Antoine
de Saint-Exupéry
Com a vivência de ter
escrito o livro “Do Caos À Ordem dos Professores” (Janeiro/2004), em que, ao
longo das suas duzentas páginas, me debrucei, exaustivamente, sobre a criação
das ordens profissionais, anteriores a 25 de Abril de 74, destinadas
exclusivamente a licenciados por universidades (médicos, advogados, engenheiros
e farmacêuticos), enfatizei na respectiva p. 83:
“Como é consabido, a
filosofia que tem presidido à criação das ordens profissionais, expressa em
textos legais, aponta inequivocamente, as ordens como associações profissionais
que têm como exigência mínima de inscrição uma licenciatura universitária, que
se responsabilize pela qualidade dos actos profissionais prestados à comunidade
pelos seus associados”.
E prossegui: ”No
rescaldo duma época conturbada, que defendeu a sonegação do direito à diferença, em desrespeito deste modus faciendi, a Associação Nacional dos Professores do Ensino
Básico (ANPE), constituída, em grande parte, por professores diplomados pelas antigas escolas do magistério primário
anuncia num semanário realizado em 91, na cidade de Viseu, o firme propósito de
se transformar em Ordem” (“Diário de Coimbra”, 07/05/91).
De lá para cá,
quadruplicaram as ordens profissionais tendo sido criadas, entretanto, a Ordem dos Técnicos Oficiais de Conta e a
Ordem dos Enfermeiros ambas tidas como génese da respectiva democratização ou havidas, a contrario sensu, como a
sua mediocrização.
Alberga a primeira desde
cursados pelas antigas escolas comerciais a licenciados pelo politécnico, acolhendo a segunda
enfermeiros diplomados com o antigo curso geral de enfermagem e idêntica
formação de ensino politécnico.
Para além destas
minhas considerações, trago à colação um pequeno excerto da intervenção do Professor António Oliveira Marques no “Forum 96 -
Pensar a Educação”, promovido pelo Sindicato Nacional dos Professores Licenciados,
quando esclarece:
“A Ordem surge como
defesa ética e até estética de toda uma profissão e de toda uma deontologia.
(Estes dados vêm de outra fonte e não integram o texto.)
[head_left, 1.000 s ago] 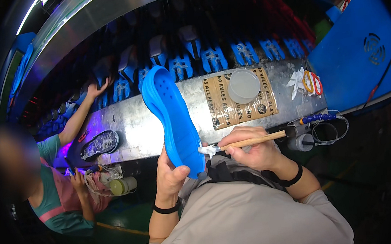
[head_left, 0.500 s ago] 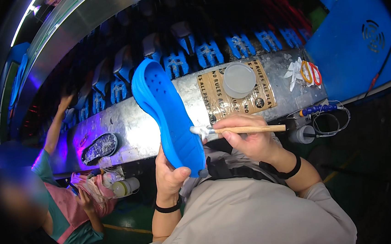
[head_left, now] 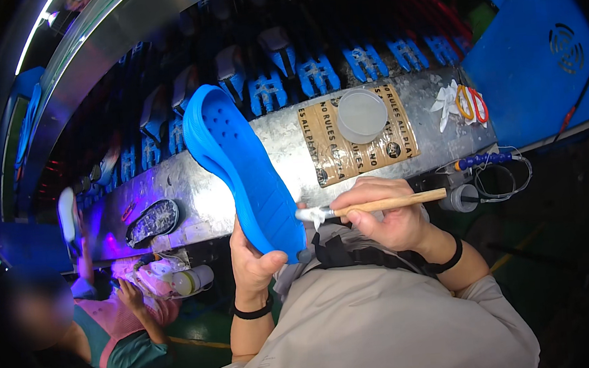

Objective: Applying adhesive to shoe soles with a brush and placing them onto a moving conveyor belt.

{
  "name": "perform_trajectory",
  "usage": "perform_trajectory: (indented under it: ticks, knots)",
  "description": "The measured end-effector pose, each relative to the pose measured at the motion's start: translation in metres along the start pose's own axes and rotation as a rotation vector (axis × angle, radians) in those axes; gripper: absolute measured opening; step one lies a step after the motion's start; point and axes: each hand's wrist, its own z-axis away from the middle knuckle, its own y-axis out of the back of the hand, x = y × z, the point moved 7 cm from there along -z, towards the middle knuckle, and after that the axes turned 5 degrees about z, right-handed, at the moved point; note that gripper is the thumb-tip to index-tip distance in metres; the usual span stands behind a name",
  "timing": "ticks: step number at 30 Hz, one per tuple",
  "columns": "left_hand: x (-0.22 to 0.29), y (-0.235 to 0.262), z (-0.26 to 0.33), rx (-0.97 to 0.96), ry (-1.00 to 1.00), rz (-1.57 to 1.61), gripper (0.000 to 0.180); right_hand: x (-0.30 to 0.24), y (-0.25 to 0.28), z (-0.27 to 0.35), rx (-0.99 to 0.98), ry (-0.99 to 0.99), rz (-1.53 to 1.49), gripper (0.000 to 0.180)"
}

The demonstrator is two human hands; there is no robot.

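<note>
Blue shoe sole (head_left: pixel 245 170) stands tilted on end in front of the metal bench (head_left: pixel 292 149), its lower end gripped by the left hand (head_left: pixel 256 266), fingers wrapped around the edge. Right hand (head_left: pixel 387 218) pinches a wooden-handled brush (head_left: pixel 372 206) between thumb and fingers, the white bristles touching the sole's lower right edge. A round grey lid (head_left: pixel 362 115) rests on brown tape on the bench. To the left, another person (head_left: pixel 104 316) works beside the same bench.
</note>
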Motion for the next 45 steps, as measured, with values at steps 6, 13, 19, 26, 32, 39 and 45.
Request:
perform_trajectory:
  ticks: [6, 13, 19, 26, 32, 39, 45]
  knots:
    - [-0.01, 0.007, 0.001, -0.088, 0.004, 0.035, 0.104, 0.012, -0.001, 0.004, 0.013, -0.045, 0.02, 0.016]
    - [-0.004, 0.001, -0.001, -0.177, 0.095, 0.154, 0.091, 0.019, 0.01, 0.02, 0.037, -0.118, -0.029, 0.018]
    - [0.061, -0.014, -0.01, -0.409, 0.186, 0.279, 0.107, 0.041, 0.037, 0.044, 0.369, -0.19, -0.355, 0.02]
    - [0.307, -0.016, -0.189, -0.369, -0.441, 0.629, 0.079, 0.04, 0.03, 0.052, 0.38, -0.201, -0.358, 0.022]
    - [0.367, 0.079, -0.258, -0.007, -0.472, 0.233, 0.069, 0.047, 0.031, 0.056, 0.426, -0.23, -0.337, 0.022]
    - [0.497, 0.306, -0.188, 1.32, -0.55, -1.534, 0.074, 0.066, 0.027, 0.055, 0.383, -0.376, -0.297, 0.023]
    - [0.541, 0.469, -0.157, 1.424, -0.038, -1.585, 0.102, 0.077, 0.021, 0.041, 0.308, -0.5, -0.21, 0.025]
Embora lhe possam interessar questões salariais e de promoção profissional, a
Ordem delega esses assuntos nos sindicatos, respeitando o espaço tradicional
que sempre lhe tem cabido e que sempre tem defendido com honra e dignidade”.
Aliás, esta situação,
que estabelece o campo de acção dos sindicatos, encontra-se plasmada na Constituição da
República Portuguesa, não permitindo,
ipso facto, ceifas em seara alheia
ao sabor de conveniências ocasionais ou meramente passionais de que é arquétipo
a actual bastonária da Ordem dos
Enfermeiros.
Em suma, aos
sindicatos compete a reivindicação dos direitos laborais dos seus associados e
às ordens a atribuição do título profissional
e o respeito por um código deontológico próprio. Assim, qualquer espécie de
intromissão da Ordem dos Enfermeiros em
fronteiras dos respectivos sindicatos, ou
vice-versa, ainda que de forma sofismada, contribui para situações não só ilegais como ausentes de “ética e
estética” defendidas por Oliveira Marques, emérito vulto da historiografia
nacional.
Por fim, como
sentenciavam os juristas da Roma Antiga: Suum
cuique tribuere. Ou seja, dar a cada um o que é seu, no linguajar popular,
dos nossos dias, “cada macaco no seu galho”!
1 comentário:
Esta intromissão da bastonária da Ordem dos Enfermeiros, assemelha-se-me a misturar água com vinho ou vinho com água dando uma zurrapa. Ou se defende um vinho de boa cepa ou uma água de fonte cristalina.
Deixemos, pois, os sindicatos defenderem os direitos laborais dos seus associados e a ordem os deveres dos seus inscritos, com verdadeira vantagem numérica para esta por obrigar à respectiva inscrição com condição "sine qua non" para o competente exercício profissional.
Esta situação de dualidade de citérios ordem/sindicatos dos enfermeiros não ajuda na luta de uma classe que tem , ou diz ter, como norma, a vida dos doentes como prioridade.
Ou seja, num estranho entrosamento de competências sai a perder, forçosamente, um sindicalismo secular sob os vagidos de uma ordem sem tradição pela sua condição de neófita.
Evocando Eça, que dizia sentir um torpe amolecimento que lhe amolecia o coração definindo-o com a relassa fraqueza que nos enlaça a todos Portugueses, nos enche de culpada indulgência uns para os outros, e irremediavelmente estraga entre nós toda a disciplina e toda a ordem. Ou seja, nunca uma ordem profissional pode ser motivo de desordem por se intrometer em assuntos que fogem ao seu âmbito de acção.